-- EXERCISE BRIEF --
Every line below is to be given again precisely; images are to be left out.

"""

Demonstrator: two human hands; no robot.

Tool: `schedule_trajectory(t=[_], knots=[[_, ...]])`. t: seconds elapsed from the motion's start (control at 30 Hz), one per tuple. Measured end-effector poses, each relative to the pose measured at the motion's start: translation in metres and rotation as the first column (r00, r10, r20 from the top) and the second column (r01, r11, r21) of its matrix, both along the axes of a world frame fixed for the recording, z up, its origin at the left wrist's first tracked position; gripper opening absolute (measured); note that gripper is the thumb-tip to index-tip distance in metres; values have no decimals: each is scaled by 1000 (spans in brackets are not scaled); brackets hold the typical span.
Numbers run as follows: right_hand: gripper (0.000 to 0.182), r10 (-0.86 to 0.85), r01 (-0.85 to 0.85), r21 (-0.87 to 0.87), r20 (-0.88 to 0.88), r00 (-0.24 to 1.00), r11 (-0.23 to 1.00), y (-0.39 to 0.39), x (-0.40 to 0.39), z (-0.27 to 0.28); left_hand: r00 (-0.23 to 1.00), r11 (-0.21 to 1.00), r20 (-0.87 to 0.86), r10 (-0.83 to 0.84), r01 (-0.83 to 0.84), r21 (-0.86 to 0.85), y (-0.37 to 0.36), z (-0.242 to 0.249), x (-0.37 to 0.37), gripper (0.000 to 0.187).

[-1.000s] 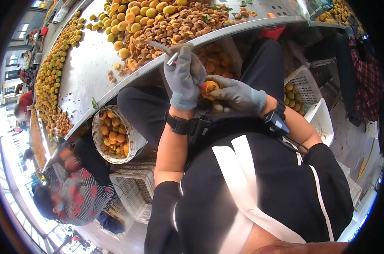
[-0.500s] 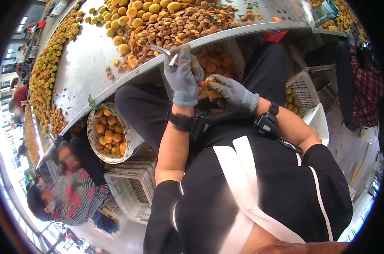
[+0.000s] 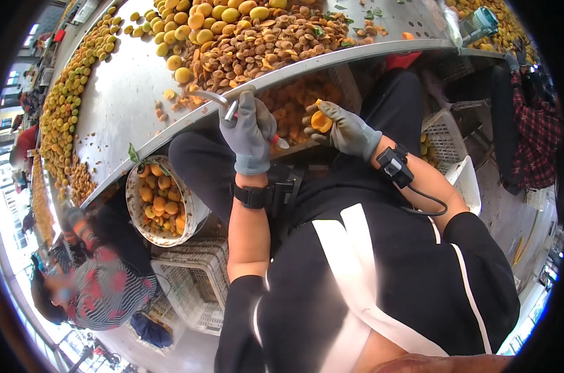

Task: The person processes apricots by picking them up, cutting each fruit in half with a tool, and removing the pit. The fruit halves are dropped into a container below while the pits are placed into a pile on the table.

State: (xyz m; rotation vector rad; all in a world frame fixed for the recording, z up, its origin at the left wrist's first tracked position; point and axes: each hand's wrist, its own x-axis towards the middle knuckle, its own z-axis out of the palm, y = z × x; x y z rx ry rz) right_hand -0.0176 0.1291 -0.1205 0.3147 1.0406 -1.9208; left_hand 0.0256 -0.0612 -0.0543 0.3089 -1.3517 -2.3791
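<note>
My left hand [image 3: 247, 130], in a grey glove, is closed round a red-handled tool [image 3: 274, 138] with a short metal tip. A curved metal piece [image 3: 210, 95] and a short metal cylinder stick out at the top of the same hand. To its right, my gloved right hand [image 3: 350, 132] holds an opened orange apricot [image 3: 321, 122] in its fingers. Both hands are in front of the table edge, above a crate of apricot halves [image 3: 288, 112] under the table. Brown apricot pits [image 3: 275, 43] are heaped on the table beyond, beside whole apricots [image 3: 213, 18].
The metal table's rim [image 3: 331, 57] curves past my knees. A white bucket [image 3: 198, 214] of apricots stands at my left, near stacked crates [image 3: 198, 283]. Co-workers sit at both sides, one in a striped top [image 3: 111, 289]. A bottle [image 3: 479, 25] lies at the table's right.
My hands have moved apart. The left hand with the tool has shifted left and down; the right has moved slightly right and turned, showing the opened apricot.
</note>
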Motion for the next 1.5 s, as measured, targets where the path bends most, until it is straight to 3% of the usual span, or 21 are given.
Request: schedule_trajectory(t=[0.07, 0.13, 0.17, 0.27, 0.37, 0.43, 0.47, 0.5, 0.57, 0.7, 0.77, 0.87, 0.9, 1.0, 1.1, 1.27, 1.33, 1.37, 1.4, 1.47, 1.5], knots=[[36, -44, 43, -13, -13, 999, 999, -4, 0, -21, 1000, 1000, 18, 1, 0, -20, -4, -7, 1, 16], [36, 54, 98, 368, -381, 923, 925, -9, -9, -31, 1000, 1000, 22, -16, 17, -20, -8, -16, 0, 17], [47, 54, 99, 461, -308, 950, 882, -8, -8, -22, 1000, 999, -2, -29, 29, -20, -9, -20, 0, 17], [42, -6, 194, 398, -428, 904, 897, -3, -18, -33, 999, 999, -9, -36, 36, 25, -11, -12, 3, 13], [35, -1, 61, 189, -303, 953, 980, -7, -37, 8, 998, 999, -23, -52, 52, 0, -13, -21, 2, 14], [29, 83, -3, 156, -512, 855, 988, -17, -62, 36, 998, 998, -10, -61, 61, 6, -9, -22, 1, 12], [30, 223, -8, 322, -636, 739, 947, -20, -77, 46, 997, 998, 28, -66, 66, -2, -5, -22, -1, 14], [30, 218, -1, 321, -642, 735, 947, -23, -93, 42, 995, 998, 68, -68, 69, -11, -3, -22, -1, 16], [32, 299, 287, 398, -894, 333, 871, -29, -130, 28, 987, 990, 75, -140, 140, 6, -4, -31, -2, 15], [38, 267, 401, 464, -849, 456, 790, -17, -215, 35, 952, 974, 209, -225, 222, 40, -3, -44, -1, 13], [42, 310, 505, 563, -809, 500, 654, -10, -262, 19, 926, 968, 285, -246, 250, 25, -1, -48, -3, 11], [49, 511, 620, 616, -776, 370, 485, -4, -313, 0, 871, 936, 355, -340, 349, 41, 1, -48, -7, 12], [49, 511, 618, 616, -776, 369, 488, -8, -322, 0, 860, 927, 364, -358, 373, 31, 3, -52, -9, 16], [52, 696, 621, 736, -594, 404, 268, -24, -334, 2, 788, 883, 407, -462, 450, 131, 10, -59, -10, 30], [57, 712, 601, 762, -559, 426, 239, -22, -345, -7, 742, 849, 459, -489, 524, 57, 15, -60, -14, 30], [45, 586, 553, 739, -659, 472, 385, -6, -328, 3, 742, 845, 456, -491, 532, 44, 17, -66, -16, 29], [40, 75, 434, 428, -775, 628, 792, -7, -291, 21, 764, 856, 443, -469, 516, 17, 16, -60, -17, 26], [39, -178, 406, 182, -690, 701, 896, -6, -274, 28, 763, 855, 442, -471, 518, 17, 15, -61, -18, 26], [39, -178, 408, 184, -690, 701, 894, -1, -258, 33, 780, 870, 427, -457, 492, 31, 15, -62, -18, 25], [35, -186, 81, -272, -387, 903, 959, 9, -222, 39, 809, 892, 418, -414, 451, 12, 15, -57, -17, 22], [35, -184, 79, -273, -382, 906, 959, 9, -200, 45, 834, 901, 393, -388, 432, -28, 13, -57, -17, 21]])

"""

-- SOLVED PROBLEM --
Demonstrator: two human hands; no robot.

Tool: `schedule_trajectory(t=[_], knots=[[_, ...]])`. t: seconds elapsed from the motion's start (control at 30 Hz), one per tuple. Measured end-effector poses, each relative to the pose measured at the motion's start: translation in metres and rotation as the first column (r00, r10, r20 from the top) and the second column (r01, r11, r21) of its matrix, both along the axes of a world frame fixed for the recording, z up, its origin at the left wrist's first tracked position; gripper opening absolute (measured); note that gripper is the thumb-tip to index-tip distance in metres; values have no decimals: each is scaled by 1000 (spans in brackets are not scaled); brackets hold the typical span.
Numbers run as follows: right_hand: gripper (0.000 to 0.182), r10 (-0.86 to 0.85), r01 (-0.85 to 0.85), r21 (-0.87 to 0.87), r20 (-0.88 to 0.88), r00 (-0.24 to 1.00), r11 (-0.23 to 1.00), y (-0.39 to 0.39), x (-0.40 to 0.39), z (-0.27 to 0.28); left_hand: r00 (-0.23 to 1.00), r11 (-0.21 to 1.00), r20 (-0.87 to 0.86), r10 (-0.83 to 0.84), r01 (-0.83 to 0.84), r21 (-0.86 to 0.85), y (-0.37 to 0.36), z (-0.242 to 0.249), x (-0.37 to 0.37), gripper (0.000 to 0.187).

[-1.000s] 
[-0.500s] 
[+0.000s] 

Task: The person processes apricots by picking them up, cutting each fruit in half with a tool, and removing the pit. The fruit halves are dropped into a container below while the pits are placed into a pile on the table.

State: (xyz m; rotation vector rad; all in a world frame fixed for the recording, z up, its origin at the left wrist's first tracked position; point and axes: each hand's wrist, its own x-axis towards the middle knuckle, its own z-axis out of the palm, y = z × x; x y z rx ry rz) right_hand -0.0176 0.1291 -0.1205 0.3147 1.0406 -1.9208; left_hand 0.0256 -0.0612 -0.0543 0.3089 -1.3517 -2.3791
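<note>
My left hand [image 3: 247, 130], in a grey glove, is closed round a red-handled tool [image 3: 274, 138] with a short metal tip. A curved metal piece [image 3: 210, 95] and a short metal cylinder stick out at the top of the same hand. To its right, my gloved right hand [image 3: 350, 132] holds an opened orange apricot [image 3: 321, 122] in its fingers. Both hands are in front of the table edge, above a crate of apricot halves [image 3: 288, 112] under the table. Brown apricot pits [image 3: 275, 43] are heaped on the table beyond, beside whole apricots [image 3: 213, 18].
The metal table's rim [image 3: 331, 57] curves past my knees. A white bucket [image 3: 198, 214] of apricots stands at my left, near stacked crates [image 3: 198, 283]. Co-workers sit at both sides, one in a striped top [image 3: 111, 289]. A bottle [image 3: 479, 25] lies at the table's right.
My hands have moved apart. The left hand with the tool has shifted left and down; the right has moved slightly right and turned, showing the opened apricot.
</note>
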Motion for the next 1.5 s, as measured, targets where the path bends most, until it is straight to 3% of the usual span, or 21 are given.
Request: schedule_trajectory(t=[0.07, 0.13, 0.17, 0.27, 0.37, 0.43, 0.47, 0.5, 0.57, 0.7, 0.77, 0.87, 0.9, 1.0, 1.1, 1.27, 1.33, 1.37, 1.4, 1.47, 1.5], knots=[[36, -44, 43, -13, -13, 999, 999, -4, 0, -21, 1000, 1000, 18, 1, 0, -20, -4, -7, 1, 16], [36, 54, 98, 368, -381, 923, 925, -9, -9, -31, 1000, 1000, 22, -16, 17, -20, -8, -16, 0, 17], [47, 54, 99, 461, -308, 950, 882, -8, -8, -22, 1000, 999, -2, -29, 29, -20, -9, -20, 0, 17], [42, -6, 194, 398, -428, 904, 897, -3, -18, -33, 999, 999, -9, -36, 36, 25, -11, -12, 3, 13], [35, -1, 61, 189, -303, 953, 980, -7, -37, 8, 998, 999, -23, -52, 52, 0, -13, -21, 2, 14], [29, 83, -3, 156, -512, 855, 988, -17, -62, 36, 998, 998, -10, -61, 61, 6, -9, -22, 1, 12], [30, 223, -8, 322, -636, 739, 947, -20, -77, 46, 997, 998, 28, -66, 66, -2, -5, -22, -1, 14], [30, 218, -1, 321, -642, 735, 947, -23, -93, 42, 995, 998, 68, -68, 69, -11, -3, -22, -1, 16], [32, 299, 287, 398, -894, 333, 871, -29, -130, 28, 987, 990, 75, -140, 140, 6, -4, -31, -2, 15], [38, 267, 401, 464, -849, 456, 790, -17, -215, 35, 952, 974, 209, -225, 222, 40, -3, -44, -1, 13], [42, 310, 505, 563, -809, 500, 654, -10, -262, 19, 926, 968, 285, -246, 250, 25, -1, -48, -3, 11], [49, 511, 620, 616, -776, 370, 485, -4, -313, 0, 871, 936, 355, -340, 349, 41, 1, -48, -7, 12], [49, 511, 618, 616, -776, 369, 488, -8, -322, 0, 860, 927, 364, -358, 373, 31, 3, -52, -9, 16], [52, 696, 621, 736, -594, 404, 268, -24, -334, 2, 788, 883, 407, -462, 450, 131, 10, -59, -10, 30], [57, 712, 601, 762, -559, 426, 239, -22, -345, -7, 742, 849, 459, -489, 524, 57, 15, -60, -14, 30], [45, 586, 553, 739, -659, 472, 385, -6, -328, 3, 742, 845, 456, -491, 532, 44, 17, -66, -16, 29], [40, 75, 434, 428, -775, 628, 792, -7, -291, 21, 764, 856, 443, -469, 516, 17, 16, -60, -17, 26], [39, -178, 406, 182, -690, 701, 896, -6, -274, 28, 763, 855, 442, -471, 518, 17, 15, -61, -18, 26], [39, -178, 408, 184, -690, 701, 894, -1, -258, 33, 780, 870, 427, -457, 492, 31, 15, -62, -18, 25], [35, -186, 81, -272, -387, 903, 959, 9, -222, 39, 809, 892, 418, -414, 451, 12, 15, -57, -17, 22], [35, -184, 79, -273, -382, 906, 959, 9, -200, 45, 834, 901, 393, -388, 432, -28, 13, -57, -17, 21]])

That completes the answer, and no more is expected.